Yes sorry, I didn't have time to answer, will do it now

Thanks,
Jean

Jacob Pan Sept. 14, 2018, 9:04 p.m. UTC | #14

On Thu, 13 Sep 2018 16:03:01 +0100
Jean-Philippe Brucker <jean-philippe.brucker@arm.com> wrote:

> On 13/09/2018 01:19, Tian, Kevin wrote:
> >>> This is proposed for architectures which support finer granularity
> >>> second level translation with no impact on architectures which
> >>> only support Source ID or the similar granularity.  
> >>
> >> Just to be clear, in this paragraph you're only referring to the
> >> Nested/second-level translation for mdev, which is specific to vt-d
> >> rev3? Other architectures can still do first-level translation with
> >> PASID, to support some use-cases of IOMMU aware mediated device
> >> (assigning mdevs to userspace drivers, for example)  
> > 
> > yes. aux domain concept applies only to vt-d rev3 which introduces
> > scalable mode.

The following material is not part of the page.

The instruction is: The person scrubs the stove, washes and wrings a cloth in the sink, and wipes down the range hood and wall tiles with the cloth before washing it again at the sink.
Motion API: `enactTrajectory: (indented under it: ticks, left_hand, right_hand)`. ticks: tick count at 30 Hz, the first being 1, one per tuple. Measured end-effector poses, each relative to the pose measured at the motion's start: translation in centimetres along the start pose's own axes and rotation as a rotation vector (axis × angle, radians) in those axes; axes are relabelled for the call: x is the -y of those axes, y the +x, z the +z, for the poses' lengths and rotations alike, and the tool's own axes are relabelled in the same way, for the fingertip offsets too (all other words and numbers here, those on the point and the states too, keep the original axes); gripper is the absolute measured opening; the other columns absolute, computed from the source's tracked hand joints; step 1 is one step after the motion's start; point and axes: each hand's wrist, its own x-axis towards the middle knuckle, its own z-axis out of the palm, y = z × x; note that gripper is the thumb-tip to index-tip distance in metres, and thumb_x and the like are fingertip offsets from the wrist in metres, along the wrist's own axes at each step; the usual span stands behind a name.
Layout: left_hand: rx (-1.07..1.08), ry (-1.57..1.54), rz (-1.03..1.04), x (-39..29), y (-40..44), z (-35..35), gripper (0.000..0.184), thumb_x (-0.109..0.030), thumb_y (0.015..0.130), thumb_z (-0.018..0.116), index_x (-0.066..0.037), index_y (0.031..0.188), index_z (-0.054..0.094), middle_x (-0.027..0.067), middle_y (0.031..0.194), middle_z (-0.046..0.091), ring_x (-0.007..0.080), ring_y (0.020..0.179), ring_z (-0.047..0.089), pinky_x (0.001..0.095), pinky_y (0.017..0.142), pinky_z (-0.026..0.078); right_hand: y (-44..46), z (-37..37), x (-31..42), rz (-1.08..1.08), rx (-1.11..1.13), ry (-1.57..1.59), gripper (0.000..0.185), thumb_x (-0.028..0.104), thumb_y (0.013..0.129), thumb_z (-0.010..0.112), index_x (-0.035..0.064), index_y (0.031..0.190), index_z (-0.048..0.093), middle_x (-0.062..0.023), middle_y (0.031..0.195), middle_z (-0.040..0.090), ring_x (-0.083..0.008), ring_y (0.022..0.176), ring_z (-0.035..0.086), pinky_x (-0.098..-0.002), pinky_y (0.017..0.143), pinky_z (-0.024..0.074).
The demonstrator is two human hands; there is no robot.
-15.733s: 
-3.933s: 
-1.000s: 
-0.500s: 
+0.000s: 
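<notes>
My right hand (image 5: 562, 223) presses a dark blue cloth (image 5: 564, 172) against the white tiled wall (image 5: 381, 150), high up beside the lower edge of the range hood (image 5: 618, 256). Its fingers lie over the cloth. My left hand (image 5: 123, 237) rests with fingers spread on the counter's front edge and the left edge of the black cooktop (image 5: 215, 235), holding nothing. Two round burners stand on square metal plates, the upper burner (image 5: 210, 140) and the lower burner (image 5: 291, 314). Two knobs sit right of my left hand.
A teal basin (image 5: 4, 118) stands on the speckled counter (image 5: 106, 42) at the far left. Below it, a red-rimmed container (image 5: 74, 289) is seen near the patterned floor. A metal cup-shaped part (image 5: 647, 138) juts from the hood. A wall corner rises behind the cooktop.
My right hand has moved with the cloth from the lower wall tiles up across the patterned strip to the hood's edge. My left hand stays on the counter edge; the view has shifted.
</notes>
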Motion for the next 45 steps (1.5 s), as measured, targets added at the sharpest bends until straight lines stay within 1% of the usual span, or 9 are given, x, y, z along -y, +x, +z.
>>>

Care is taken to avoid breaking usages on existing
> > architectures.
> > 
> > one note. Assigning mdevs to user space alone doesn't imply IOMMU
> > aware. All existing mdev usages use software or proprietary methods
> > to isolate DMA. There is only one potential IOMMU aware mdev usage 
> > which we talked not rely on vt-d rev3 scalable mode - wrap a random 
> > PCI device into a single mdev instance (no sharing). In that case
> > mdev inherits RID from parent PCI device, thus is isolated by IOMMU
> > in RID granular. Our RFC supports this usage too. In VFIO two
> > usages (PASID- based and RID-based) use same code path, i.e. always
> > binding domain to the parent device of mdev. But within IOMMU they
> > go different paths. PASID-based will go to aux-domain as
> > iommu_enable_aux_domain has been called on that device. RID-based
> > will follow existing unmanaged domain path, as if it is parent
> > device assignment.  
> 
> For Arm SMMU we're more interested in the PASID-granular case than the
> RID-granular one. It doesn't necessarily require vt-d rev3 scalable
> mode, the following example can be implemented with an SMMUv3, since
> it only needs PASID-granular first-level translation:
> 
> We have a PCI function that supports PASID, and can be partitioned
> into multiple isolated entities, mdevs. Each mdev has an MMIO frame,
> an MSI vector and a PASID.
> 
> Different processes (userspace drivers, not QEMU) each open one mdev.
> A process controlling one mdev has two ways of doing DMA:
> 
> (1) Classically, the process uses a VFIO_TYPE1v2_IOMMU container. This
> creates an auxiliary domain for the mdev, with PASID #35. The process
> creates DMA mappings with VFIO_IOMMU_MAP_DMA. VFIO calls iommu_map on
> the auxiliary domain. The IOMMU driver populates the pgtables
> associated with PASID #35.
> 
> (2) SVA. One way of doing it: the process uses a new
> "VFIO_TYPE1_SVA_IOMMU" type of container. VFIO binds the process
> address space to the device, gets PASID #35. Simpler, but not
> everyone wants to use SVA, especially not userspace drivers which
> need the highest performance.
> 
> 
> This example only needs to modify first-level translation, and works
> with SMMUv3. The kernel here could be the host, in which case
> second-level translation is disabled in the SMMU, or it could be the
> guest, in which case second-level mappings are created by QEMU and
> first-level translation is managed by assigning PASID tables to the
> guest.
There is a difference in case of guest SVA. VT-d v3 will bind guest
PASID and guest CR3 instead of the guest PASID table. Then turn on
nesting. In case of mdev, the second level is obtained from the aux
domain which was setup for the default PASID. Or in case of PCI device,
second level is harvested from RID2PASID.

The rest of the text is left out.